🧪 PEEK

PEEK Machining and Sourcing in Lansing, MI — Unfilled, Glass-Filled & Carbon-Filled for Automotive and Industrial

PEEK (polyether ether ketone) occupies a category of its own among engineering thermoplastics: a continuous-use temperature of 260°C, chemical resistance to virtually all automotive fluids including ATF, motor oil, brake fluid, and battery electrolyte, and mechanical properties that compete with aluminum alloys on a stiffness-to-weight basis. For Lansing's GM-aligned powertrain and electrification suppliers, PEEK has become the material of choice for components that live inside transmissions, adjacent to battery thermal management systems, and within high-frequency sensor assemblies where metal contamination is unacceptable. The mid-Michigan precision machining ecosystem has the 5-axis CNC and tight-tolerance grinding capability to deliver PEEK to the ±0.001" dimensional standards these programs require.

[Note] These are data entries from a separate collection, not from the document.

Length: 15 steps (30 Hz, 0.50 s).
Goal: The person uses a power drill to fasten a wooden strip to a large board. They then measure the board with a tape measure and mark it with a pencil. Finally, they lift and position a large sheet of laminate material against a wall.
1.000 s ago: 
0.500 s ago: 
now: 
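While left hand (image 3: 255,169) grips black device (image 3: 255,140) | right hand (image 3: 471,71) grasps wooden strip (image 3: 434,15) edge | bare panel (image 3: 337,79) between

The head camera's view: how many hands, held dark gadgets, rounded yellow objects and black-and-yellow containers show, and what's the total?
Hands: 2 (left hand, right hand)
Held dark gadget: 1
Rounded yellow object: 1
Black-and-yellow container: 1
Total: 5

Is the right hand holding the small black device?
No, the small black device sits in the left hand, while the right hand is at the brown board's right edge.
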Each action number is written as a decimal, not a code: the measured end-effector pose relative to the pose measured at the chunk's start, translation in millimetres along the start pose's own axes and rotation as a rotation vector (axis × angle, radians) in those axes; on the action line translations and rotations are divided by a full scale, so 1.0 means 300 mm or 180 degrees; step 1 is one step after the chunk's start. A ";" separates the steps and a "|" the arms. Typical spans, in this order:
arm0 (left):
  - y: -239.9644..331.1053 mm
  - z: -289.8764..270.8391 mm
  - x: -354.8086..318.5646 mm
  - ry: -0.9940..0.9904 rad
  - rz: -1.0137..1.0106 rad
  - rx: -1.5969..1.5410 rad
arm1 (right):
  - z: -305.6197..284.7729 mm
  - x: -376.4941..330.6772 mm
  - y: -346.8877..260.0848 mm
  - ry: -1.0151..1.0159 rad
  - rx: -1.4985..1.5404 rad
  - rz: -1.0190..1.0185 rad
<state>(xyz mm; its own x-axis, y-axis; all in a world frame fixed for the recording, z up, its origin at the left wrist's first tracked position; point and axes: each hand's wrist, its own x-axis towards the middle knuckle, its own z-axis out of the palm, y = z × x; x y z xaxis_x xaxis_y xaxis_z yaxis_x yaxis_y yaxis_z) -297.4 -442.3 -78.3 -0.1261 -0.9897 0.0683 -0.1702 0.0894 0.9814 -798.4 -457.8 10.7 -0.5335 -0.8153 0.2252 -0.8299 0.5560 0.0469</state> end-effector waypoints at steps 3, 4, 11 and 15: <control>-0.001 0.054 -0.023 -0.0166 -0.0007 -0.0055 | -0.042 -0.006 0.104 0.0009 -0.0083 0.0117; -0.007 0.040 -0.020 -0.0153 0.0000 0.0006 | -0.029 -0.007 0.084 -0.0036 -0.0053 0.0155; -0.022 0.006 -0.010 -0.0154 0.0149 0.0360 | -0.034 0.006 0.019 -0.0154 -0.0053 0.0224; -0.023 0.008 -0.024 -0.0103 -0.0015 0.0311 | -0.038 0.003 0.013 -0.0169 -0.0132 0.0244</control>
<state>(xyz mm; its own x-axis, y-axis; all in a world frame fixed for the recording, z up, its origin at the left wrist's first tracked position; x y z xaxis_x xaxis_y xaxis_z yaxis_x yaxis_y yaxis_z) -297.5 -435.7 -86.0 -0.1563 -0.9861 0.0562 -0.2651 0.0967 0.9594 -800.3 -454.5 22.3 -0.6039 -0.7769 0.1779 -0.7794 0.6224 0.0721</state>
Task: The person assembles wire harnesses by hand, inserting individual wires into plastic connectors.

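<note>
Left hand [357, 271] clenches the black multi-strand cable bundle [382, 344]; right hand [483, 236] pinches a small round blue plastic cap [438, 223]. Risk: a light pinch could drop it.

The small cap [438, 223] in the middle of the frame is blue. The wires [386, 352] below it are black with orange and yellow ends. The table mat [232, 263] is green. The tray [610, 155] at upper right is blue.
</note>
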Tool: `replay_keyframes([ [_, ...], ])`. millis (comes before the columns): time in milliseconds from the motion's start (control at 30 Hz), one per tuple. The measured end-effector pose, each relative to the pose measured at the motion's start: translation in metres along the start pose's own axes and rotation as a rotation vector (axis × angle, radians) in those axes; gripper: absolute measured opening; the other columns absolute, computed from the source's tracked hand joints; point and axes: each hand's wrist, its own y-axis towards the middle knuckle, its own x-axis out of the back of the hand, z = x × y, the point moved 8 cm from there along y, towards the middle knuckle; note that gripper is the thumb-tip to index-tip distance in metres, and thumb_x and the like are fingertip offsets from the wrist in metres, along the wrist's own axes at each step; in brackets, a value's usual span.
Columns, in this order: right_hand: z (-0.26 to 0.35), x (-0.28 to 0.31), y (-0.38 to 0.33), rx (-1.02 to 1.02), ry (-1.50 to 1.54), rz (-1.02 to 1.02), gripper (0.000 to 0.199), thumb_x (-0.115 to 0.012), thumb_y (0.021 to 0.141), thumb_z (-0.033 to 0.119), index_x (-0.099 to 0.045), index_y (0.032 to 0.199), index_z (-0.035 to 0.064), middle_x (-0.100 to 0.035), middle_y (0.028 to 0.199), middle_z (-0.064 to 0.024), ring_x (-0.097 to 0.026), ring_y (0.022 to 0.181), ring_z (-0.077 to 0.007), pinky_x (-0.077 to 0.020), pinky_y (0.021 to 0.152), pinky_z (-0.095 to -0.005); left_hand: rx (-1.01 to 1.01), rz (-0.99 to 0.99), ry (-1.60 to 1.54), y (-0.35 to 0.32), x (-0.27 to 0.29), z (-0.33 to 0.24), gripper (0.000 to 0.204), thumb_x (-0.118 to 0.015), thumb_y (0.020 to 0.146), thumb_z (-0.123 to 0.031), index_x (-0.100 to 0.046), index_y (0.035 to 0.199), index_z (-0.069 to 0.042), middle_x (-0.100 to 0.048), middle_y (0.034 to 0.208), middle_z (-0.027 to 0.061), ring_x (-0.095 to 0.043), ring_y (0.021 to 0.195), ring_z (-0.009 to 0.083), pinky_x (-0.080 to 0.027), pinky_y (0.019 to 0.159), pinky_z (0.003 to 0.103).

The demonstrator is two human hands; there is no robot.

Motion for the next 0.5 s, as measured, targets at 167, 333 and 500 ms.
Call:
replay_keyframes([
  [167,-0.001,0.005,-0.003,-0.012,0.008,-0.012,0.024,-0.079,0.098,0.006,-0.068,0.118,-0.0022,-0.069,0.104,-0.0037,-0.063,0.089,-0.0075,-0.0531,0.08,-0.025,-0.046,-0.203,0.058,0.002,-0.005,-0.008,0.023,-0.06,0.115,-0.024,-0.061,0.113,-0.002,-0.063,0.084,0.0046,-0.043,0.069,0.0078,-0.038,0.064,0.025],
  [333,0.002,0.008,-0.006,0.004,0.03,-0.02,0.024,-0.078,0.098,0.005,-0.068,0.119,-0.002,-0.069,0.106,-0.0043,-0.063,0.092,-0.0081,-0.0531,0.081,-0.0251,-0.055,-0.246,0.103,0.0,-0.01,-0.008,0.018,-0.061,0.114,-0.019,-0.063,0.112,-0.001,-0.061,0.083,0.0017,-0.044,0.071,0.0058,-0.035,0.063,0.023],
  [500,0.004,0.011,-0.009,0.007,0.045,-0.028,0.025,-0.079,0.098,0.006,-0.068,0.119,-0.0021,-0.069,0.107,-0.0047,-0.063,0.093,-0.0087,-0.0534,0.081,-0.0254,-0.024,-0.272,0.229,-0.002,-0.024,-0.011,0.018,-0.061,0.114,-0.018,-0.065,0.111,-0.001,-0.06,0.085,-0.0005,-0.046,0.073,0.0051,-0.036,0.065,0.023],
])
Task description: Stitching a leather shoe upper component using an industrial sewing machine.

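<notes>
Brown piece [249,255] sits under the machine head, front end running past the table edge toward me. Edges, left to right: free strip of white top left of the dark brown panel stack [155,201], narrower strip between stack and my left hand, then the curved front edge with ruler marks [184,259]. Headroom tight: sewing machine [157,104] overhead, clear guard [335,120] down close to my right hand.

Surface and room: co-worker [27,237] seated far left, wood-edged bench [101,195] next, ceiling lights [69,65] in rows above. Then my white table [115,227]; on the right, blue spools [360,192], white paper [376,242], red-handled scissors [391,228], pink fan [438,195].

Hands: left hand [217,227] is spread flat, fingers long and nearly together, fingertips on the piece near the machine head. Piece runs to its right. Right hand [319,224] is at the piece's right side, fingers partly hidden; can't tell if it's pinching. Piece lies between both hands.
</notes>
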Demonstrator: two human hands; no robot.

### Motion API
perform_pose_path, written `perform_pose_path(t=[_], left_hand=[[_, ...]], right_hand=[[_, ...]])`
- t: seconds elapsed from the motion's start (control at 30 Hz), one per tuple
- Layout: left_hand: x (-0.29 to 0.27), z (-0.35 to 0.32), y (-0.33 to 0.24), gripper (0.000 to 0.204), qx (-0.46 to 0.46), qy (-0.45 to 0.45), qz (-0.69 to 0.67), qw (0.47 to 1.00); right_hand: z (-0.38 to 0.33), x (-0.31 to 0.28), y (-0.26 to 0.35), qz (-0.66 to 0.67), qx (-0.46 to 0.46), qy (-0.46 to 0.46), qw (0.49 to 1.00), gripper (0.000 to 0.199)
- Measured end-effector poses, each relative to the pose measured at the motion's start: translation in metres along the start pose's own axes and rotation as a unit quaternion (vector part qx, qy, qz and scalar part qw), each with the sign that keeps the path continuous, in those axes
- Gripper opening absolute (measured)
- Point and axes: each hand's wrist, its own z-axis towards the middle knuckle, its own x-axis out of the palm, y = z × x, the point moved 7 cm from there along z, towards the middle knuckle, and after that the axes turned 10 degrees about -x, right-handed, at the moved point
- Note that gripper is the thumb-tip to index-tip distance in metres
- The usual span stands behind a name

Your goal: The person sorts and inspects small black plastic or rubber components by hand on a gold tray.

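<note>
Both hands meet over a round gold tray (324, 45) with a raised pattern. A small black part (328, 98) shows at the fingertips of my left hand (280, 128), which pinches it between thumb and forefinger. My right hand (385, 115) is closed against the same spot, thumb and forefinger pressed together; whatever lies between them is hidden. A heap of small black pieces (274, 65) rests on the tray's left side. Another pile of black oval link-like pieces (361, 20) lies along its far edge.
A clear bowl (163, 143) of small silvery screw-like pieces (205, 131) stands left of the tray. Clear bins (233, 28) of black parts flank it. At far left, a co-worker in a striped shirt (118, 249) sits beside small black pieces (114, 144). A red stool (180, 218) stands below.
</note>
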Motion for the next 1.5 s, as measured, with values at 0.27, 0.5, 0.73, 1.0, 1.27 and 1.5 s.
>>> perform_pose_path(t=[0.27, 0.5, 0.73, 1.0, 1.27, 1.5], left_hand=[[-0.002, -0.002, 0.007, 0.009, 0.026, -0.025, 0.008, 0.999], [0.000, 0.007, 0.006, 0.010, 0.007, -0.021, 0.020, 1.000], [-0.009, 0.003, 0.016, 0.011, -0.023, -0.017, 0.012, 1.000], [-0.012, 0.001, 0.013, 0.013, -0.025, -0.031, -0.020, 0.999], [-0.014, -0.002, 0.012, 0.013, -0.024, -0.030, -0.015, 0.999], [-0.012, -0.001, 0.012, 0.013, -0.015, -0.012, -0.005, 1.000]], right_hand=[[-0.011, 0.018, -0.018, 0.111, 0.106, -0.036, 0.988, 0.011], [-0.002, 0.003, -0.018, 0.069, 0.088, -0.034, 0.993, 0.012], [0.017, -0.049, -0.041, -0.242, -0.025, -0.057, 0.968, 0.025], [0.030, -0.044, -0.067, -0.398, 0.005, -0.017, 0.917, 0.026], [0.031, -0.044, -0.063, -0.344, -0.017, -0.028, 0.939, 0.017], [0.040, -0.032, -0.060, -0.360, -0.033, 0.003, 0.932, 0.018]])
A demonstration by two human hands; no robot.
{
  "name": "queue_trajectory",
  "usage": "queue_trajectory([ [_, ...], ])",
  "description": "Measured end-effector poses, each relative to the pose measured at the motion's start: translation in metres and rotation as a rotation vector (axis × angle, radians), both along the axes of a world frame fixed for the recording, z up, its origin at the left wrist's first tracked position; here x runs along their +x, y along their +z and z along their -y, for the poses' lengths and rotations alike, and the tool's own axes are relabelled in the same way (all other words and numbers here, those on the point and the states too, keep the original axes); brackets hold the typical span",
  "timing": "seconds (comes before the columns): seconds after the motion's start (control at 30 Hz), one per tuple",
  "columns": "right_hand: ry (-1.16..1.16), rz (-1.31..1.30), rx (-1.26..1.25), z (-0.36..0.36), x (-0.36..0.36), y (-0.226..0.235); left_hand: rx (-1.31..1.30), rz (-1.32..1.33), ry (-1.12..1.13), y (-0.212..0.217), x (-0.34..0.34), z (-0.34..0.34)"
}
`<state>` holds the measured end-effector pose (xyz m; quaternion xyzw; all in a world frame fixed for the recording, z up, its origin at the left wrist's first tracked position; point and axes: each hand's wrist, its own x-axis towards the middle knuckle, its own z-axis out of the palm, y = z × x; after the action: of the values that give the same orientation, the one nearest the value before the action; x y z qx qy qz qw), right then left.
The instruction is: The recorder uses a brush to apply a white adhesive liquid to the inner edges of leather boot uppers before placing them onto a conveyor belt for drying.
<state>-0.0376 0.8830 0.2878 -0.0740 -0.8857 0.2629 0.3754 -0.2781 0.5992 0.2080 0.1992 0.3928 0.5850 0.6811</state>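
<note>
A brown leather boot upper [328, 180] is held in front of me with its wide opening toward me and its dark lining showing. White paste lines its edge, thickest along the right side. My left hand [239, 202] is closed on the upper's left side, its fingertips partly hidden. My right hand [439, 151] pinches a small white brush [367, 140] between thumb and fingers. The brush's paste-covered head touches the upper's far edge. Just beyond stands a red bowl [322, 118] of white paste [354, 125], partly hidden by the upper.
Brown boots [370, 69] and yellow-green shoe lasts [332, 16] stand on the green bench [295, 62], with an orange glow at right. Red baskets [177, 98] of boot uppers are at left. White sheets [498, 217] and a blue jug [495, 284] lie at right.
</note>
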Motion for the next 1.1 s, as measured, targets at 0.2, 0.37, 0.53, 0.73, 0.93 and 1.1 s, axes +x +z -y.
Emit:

ISO 9001IATF 16949ISO 14001

Unfilled PEEK: Baseline Chemistry and Where It Fits in Lansing Automotive Programs

Unfilled PEEK (Victrex 450G or equivalent, per ASTM D6262) is the base grade from which all other PEEK formulations are derived, and it represents the correct choice for applications where chemical resistance is the primary driver and mechanical loading is moderate. Unfilled PEEK achieves tensile strength of approximately 14,500 psi, flexural modulus of 600,000 psi, and a continuous service temperature of 260°C with short-term exposure capability to 300°C — properties that make it appropriate for transmission seal rings, pump impellers, and fluid-handling components in Lansing's powertrain supplier tier. The material's chemical resistance profile is broad: it is unaffected by ATF (Dexron VI and equivalents), motor oils at 150°C, coolant glycol/water mixtures, brake fluid (DOT 3/4), and the lithium salt electrolytes used in EV battery packs. For Lansing-area EV powertrain suppliers building components that contact battery electrolyte — a highly corrosive environment that destroys most engineering plastics within weeks — unfilled PEEK is often the only polymer that provides acceptable resistance at temperature. The material does absorb minimal moisture (0.1% at saturation) compared to nylon (PA66 at 3.5% saturation), which means PEEK components maintain dimensional stability in wet underhood environments that would cause nylon seal rings to swell out of tolerance. Machining unfilled PEEK requires sharp carbide tooling, positive rake angles, and dry or air-mist cooling — flood coolant is generally avoided to prevent thermal shock in thin sections. Lansing plastic machining shops running PEEK achieve surface finishes of 16-32 Ra on functional bore surfaces and 63-125 Ra on external surfaces, with bore tolerances of ±0.001" achievable on diameters from 0.125" through 6". PEEK chips as a brittle material on thin walls under 0.040" — designers should specify minimum wall thickness of 0.060" and discuss geometry with the machining shop before finalizing print dimensions.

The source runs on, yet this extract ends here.